DATA EXTRACT:
━━━━━━━━━━━━━━━━━━━━━━━━━━━━━━

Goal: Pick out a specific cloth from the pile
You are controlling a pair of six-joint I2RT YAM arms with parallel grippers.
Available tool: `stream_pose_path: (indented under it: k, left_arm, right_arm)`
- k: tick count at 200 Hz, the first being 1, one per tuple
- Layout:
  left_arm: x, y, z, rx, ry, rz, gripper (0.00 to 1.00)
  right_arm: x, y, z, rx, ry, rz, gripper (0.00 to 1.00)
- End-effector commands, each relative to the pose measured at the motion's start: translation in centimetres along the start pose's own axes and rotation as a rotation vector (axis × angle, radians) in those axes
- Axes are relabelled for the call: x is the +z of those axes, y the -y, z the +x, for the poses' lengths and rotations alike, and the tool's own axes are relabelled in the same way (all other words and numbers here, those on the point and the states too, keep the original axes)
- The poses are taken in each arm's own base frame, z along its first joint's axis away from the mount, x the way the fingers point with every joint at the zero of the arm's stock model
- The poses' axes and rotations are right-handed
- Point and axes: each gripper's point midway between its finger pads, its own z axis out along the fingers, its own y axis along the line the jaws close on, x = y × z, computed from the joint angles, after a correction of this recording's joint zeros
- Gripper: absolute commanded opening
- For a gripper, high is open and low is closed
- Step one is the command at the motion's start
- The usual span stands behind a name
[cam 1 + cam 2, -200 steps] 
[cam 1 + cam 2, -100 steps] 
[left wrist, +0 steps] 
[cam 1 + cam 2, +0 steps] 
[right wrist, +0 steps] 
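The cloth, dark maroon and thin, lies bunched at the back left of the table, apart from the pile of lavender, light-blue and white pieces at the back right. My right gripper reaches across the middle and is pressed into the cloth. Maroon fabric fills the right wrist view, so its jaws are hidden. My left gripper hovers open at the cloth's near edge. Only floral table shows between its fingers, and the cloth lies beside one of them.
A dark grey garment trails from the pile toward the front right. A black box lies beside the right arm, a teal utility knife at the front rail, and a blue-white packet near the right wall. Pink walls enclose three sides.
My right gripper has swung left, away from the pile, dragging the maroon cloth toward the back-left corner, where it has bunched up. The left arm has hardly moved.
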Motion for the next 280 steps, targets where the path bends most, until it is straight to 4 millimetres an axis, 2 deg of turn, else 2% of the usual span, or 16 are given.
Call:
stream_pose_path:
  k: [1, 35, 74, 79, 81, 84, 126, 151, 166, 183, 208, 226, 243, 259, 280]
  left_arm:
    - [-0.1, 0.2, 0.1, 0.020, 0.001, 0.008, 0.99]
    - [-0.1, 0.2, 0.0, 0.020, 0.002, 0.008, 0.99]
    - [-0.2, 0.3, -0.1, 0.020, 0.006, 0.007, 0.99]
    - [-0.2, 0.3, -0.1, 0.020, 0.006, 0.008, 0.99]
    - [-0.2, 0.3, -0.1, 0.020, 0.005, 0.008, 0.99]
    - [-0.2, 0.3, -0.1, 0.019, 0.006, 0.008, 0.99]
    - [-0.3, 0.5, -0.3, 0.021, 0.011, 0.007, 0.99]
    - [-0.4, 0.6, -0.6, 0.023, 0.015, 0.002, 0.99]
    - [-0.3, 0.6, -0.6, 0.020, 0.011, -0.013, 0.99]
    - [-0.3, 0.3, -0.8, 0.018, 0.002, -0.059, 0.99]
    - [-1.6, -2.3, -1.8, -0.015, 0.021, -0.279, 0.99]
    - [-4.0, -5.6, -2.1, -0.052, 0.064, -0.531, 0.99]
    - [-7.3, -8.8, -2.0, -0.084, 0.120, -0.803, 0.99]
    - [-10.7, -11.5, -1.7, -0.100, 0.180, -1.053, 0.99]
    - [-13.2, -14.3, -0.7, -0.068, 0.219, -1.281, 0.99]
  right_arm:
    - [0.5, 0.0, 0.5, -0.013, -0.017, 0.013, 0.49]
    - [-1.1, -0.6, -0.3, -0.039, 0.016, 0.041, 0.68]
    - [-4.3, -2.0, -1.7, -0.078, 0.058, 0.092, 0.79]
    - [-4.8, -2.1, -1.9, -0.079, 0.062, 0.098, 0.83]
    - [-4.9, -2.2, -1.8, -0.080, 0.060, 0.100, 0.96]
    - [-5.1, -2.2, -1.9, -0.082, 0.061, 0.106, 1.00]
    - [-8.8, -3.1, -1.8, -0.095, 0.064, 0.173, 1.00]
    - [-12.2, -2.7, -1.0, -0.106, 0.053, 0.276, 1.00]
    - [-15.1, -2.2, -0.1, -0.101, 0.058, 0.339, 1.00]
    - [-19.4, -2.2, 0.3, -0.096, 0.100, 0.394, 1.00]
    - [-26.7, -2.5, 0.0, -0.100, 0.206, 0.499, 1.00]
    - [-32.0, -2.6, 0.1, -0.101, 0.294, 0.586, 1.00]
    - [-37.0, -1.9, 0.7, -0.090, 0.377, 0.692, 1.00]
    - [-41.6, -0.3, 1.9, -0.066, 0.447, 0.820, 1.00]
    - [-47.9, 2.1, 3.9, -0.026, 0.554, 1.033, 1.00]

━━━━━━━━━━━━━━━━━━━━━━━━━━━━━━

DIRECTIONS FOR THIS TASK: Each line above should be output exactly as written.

TASK OUTPUT:
Goal: Pick out a specific cloth from the pile
You are controlling a pair of six-joint I2RT YAM arms with parallel grippers.
Available tool: `stream_pose_path: (indented under it: k, left_arm, right_arm)`
- k: tick count at 200 Hz, the first being 1, one per tuple
- Layout:
  left_arm: x, y, z, rx, ry, rz, gripper (0.00 to 1.00)
  right_arm: x, y, z, rx, ry, rz, gripper (0.00 to 1.00)
- End-effector commands, each relative to the pose measured at the motion's start: translation in centimetres along the start pose's own axes and rotation as a rotation vector (axis × angle, radians) in those axes
- Axes are relabelled for the call: x is the +z of those axes, y the -y, z the +x, for the poses' lengths and rotations alike, and the tool's own axes are relabelled in the same way (all other words and numbers here, those on the point and the states too, keep the original axes)
- The poses are taken in each arm's own base frame, z along its first joint's axis away from the mount, x the way the fingers point with every joint at the zero of the arm's stock model
- The poses' axes and rotations are right-handed
- Point and axes: each gripper's point midway between its finger pads, its own z axis out along the fingers, its own y axis along the line the jaws close on, x = y × z, computed from the joint angles, after a correction of this recording's joint zeros
- Gripper: absolute commanded opening
- For a gripper, high is open and low is closed
- Step one is the command at the motion's start
- The usual span stands behind a name
[cam 1 + cam 2, -200 steps] 
[cam 1 + cam 2, -100 steps] 
[left wrist, +0 steps] 
[cam 1 + cam 2, +0 steps] 
[right wrist, +0 steps] 
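The cloth, dark maroon and thin, lies bunched at the back left of the table, apart from the pile of lavender, light-blue and white pieces at the back right. My right gripper reaches across the middle and is pressed into the cloth. Maroon fabric fills the right wrist view, so its jaws are hidden. My left gripper hovers open at the cloth's near edge. Only floral table shows between its fingers, and the cloth lies beside one of them.
A dark grey garment trails from the pile toward the front right. A black box lies beside the right arm, a teal utility knife at the front rail, and a blue-white packet near the right wall. Pink walls enclose three sides.
My right gripper has swung left, away from the pile, dragging the maroon cloth toward the back-left corner, where it has bunched up. The left arm has hardly moved.
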Motion for the next 280 steps, targets where the path bends most, until it is straight to 4 millimetres an axis, 2 deg of turn, else 2% of the usual span, or 16 are given.
Call:
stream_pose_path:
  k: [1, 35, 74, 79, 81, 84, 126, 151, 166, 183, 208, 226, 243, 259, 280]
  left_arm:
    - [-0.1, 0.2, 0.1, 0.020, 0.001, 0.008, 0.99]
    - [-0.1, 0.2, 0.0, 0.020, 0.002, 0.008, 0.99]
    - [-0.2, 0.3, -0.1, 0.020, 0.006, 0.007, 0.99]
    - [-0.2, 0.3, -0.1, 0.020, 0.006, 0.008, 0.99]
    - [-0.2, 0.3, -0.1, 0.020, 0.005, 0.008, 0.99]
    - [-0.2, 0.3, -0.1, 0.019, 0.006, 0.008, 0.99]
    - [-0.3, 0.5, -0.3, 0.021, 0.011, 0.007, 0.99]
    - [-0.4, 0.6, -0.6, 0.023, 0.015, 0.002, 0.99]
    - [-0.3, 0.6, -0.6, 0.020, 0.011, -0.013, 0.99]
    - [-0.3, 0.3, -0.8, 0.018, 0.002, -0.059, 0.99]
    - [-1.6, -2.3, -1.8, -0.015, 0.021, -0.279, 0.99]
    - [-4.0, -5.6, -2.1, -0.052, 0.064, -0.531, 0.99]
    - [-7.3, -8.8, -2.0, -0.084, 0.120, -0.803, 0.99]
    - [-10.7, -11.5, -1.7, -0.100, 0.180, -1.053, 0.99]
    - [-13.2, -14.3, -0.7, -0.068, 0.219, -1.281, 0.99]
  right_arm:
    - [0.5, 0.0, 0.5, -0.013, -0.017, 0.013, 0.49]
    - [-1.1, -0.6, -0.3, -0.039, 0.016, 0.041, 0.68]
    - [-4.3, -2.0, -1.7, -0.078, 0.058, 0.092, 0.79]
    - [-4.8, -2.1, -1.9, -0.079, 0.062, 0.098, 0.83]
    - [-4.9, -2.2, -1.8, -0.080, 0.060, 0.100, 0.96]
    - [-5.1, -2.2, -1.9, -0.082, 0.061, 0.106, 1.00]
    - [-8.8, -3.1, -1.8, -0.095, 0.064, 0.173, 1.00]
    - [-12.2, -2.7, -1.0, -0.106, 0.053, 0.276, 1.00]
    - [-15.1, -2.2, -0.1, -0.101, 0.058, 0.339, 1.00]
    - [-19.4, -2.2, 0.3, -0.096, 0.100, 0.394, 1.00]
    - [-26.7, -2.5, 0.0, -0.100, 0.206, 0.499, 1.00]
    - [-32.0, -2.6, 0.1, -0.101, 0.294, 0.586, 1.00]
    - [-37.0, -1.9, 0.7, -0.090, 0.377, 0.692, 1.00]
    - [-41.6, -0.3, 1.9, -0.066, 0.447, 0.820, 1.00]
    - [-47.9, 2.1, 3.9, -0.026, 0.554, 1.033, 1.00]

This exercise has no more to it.